Task to carry out: In the listing that follows, the lines starting at the one containing "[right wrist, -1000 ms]" and ending at the one containing "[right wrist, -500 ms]" are to be returned exactly, both boundary lines included, and no others.

Records:
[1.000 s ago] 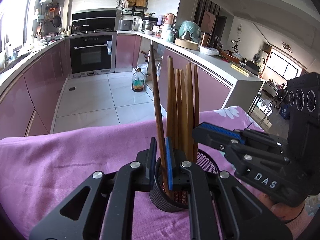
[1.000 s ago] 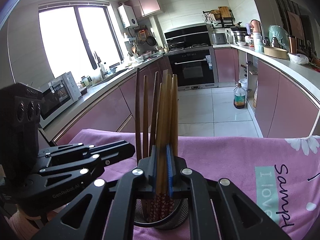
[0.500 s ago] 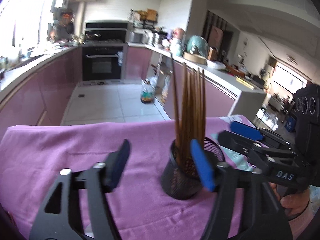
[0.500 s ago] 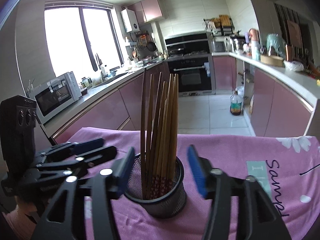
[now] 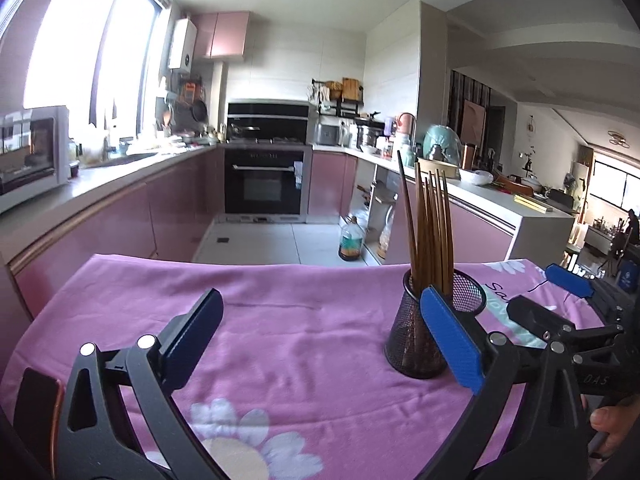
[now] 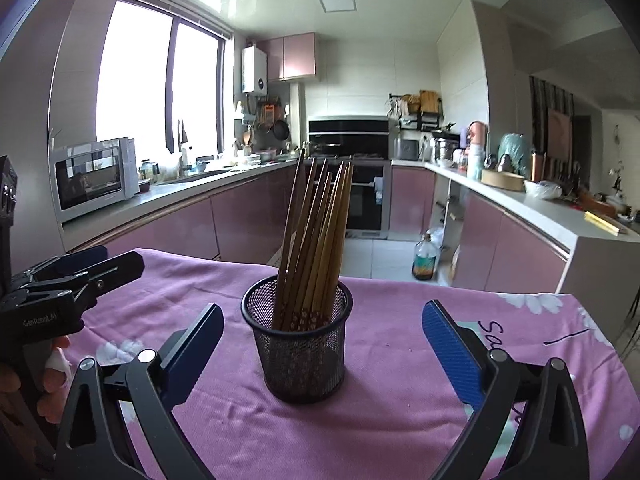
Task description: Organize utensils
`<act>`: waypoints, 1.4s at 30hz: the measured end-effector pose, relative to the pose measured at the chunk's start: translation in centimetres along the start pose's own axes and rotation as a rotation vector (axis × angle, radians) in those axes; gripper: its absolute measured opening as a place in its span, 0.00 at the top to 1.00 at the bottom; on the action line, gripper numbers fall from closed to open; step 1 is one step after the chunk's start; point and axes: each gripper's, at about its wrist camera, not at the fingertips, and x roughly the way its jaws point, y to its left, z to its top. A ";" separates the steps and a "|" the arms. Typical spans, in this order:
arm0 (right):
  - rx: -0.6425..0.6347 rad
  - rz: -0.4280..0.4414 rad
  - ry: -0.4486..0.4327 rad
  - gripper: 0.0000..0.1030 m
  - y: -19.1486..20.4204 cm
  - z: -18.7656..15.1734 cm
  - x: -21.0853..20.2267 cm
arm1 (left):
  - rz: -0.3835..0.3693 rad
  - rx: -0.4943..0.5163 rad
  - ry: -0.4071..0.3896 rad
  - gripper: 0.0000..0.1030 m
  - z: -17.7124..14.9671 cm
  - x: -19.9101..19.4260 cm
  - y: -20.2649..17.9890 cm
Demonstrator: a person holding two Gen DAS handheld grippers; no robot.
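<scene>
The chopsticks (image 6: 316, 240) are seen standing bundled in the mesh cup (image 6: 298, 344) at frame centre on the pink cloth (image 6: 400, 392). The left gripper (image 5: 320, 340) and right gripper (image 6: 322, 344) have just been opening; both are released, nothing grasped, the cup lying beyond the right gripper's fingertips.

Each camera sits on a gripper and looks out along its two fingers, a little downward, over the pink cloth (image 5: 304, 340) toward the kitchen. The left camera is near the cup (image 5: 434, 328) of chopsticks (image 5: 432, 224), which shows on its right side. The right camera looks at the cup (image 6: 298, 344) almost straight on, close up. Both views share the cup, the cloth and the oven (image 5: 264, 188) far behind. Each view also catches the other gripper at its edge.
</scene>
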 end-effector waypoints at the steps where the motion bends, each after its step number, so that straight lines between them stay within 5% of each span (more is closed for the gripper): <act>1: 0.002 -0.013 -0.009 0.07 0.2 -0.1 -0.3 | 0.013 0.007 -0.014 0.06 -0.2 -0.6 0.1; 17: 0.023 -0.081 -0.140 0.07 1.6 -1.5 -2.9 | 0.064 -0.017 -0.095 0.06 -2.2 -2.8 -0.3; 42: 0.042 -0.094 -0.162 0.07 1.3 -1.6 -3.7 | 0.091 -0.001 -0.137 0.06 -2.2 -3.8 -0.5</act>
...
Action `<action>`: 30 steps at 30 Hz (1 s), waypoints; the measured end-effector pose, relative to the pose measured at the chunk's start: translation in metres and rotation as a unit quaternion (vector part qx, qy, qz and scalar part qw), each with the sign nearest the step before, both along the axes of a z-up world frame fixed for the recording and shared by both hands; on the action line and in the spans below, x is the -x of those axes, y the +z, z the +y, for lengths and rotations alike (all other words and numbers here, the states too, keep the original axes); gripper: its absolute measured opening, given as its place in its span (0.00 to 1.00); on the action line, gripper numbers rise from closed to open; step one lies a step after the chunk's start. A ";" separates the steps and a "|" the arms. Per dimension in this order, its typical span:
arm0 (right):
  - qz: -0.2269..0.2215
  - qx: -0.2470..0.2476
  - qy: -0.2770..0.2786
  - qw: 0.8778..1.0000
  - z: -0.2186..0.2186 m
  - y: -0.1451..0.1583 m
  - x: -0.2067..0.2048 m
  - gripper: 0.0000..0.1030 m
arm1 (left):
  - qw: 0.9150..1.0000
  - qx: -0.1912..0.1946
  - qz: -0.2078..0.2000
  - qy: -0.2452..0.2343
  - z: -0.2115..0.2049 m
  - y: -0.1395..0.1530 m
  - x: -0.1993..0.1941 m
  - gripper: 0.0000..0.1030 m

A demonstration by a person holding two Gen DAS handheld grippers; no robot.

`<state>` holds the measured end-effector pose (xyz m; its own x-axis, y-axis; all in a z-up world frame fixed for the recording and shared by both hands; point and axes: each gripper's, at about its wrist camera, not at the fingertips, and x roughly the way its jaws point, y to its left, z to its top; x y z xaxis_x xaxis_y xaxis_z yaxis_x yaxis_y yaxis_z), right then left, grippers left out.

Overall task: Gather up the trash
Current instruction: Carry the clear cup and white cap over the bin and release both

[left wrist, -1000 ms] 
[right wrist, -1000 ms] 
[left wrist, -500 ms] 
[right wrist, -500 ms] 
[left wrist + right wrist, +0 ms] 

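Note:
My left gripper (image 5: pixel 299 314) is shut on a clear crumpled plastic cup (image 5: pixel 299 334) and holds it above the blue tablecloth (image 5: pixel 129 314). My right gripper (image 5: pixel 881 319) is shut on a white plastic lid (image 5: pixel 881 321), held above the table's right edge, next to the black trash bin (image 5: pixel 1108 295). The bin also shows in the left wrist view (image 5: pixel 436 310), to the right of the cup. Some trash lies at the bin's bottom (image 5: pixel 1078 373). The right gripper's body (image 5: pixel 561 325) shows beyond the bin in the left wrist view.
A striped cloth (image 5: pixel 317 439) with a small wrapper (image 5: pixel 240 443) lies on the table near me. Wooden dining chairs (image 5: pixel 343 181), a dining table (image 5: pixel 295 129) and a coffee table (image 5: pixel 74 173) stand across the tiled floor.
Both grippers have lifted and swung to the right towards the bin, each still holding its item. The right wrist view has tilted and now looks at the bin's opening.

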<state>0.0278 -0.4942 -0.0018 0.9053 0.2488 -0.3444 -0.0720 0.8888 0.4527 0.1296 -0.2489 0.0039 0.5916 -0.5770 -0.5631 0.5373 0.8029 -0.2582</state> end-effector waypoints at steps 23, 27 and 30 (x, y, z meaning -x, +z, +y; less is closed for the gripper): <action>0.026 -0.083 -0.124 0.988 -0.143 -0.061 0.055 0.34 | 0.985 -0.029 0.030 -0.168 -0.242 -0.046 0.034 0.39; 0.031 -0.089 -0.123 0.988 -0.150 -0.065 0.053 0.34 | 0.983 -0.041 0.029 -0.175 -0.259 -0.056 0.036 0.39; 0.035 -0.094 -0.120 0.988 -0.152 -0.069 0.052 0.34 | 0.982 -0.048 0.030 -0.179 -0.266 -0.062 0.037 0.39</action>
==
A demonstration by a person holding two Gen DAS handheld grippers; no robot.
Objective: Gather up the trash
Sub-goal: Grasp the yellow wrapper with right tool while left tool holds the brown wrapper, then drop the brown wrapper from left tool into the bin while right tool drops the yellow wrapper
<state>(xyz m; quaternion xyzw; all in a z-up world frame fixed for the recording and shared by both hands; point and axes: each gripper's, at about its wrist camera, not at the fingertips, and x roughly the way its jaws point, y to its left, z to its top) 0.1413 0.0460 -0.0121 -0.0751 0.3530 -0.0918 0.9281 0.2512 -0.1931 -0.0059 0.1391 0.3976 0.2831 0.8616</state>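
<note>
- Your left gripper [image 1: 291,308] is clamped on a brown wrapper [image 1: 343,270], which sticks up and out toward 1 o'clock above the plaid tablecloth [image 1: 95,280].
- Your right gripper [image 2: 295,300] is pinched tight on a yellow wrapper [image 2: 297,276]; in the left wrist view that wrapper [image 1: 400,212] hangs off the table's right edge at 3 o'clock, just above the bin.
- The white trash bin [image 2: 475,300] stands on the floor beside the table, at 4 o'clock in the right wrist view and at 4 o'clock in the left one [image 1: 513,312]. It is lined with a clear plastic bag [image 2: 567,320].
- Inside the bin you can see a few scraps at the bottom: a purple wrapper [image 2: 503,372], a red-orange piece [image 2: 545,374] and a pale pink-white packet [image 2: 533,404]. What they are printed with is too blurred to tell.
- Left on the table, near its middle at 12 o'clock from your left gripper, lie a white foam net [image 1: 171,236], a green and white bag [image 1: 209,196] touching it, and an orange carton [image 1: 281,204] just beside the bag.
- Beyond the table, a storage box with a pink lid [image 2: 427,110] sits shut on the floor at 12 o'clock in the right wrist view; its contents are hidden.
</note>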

Solution for this task:
[right wrist, -1000 ms] 
[left wrist, -500 ms] 
[right wrist, -500 ms] 

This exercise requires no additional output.